Because the funds have historically been allocated to individual schools up to $1,000 at a time, there was doubt as to whether $10,000 could be given to Appalachian State University, a sum Bhula’s predecessor, former ASG president Greg Doucette, described in an interview as “utterly absurd.” Bhula said at the meeting that if a constitutional obstacle were in place, fixing it wouldn’t be a problem.

The campus innovation grants were originally designed to allow universities access to the surplus of the previous year ASG budget.

By giving the excess money back to the schools, ASG hoped to find the 10 best innovation projects from the 17 system schools and give them an equal chance at funding. It was designed this way in order to be fair as well as give the UNC system the best chance of creating truly innovative results.

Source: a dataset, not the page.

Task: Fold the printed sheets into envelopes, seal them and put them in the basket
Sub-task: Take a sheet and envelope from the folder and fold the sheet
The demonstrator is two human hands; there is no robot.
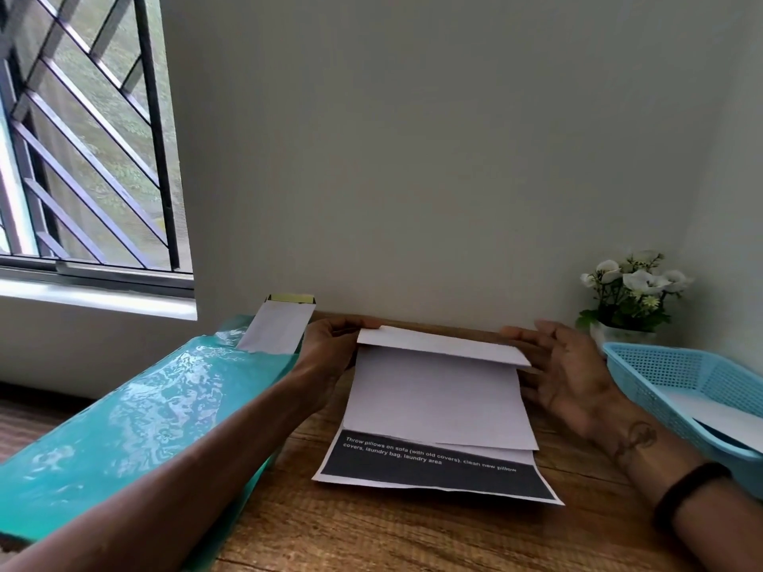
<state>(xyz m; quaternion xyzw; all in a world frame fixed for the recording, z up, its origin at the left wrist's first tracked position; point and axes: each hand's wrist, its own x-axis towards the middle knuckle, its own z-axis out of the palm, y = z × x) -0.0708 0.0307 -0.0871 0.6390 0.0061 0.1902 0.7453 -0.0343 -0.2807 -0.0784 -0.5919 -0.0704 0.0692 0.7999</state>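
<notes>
Printed sheets (437,410) mid-fold on wooden surface (371,530).
Top edge turned over toward the person; left hand (326,357) grips the fold's left end, right hand (565,365) lies flat-fingered at its right end. Blue basket (660,365) at right holds paper.

Soft daylight, wide-angle warp

We see even, fairly bright daylight coming from the window (82,134) at left; it throws rippled glare on the teal plastic sheet (136,410) and only faint shadows under the folded paper (441,390). The grille bars bow near the left edge, and the nearest forearms look slightly soft.
</notes>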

However, over the past few years, this program has drifted away from its original goals. Last year, for instance, UNC-Greensboro received $1,000 for the Great T-shirt Exchange: Out with the old, in with the Blue and Gold. The program allowed students to trade shirts in for a UNC-Greensboro shirt, with school spirit as the goal.

Now, delegates are discussing an allocation that would prove unprecedented — and one-sided. The committee still has a chance to properly allocate these funds. It should not even consider making such a one-sided allotment over a fair and effective one, even at the request of the president.

ASG needs to work harder to make sure this program realizes its true potential. It allows all the universities to take back some of the unused money that they paid to ASG and put it to work for students. ASG must take care not to waste money in a process intended to eliminate waste in the name of innovation.

And it should strive to avoid any appearance of corruption or inefficiency.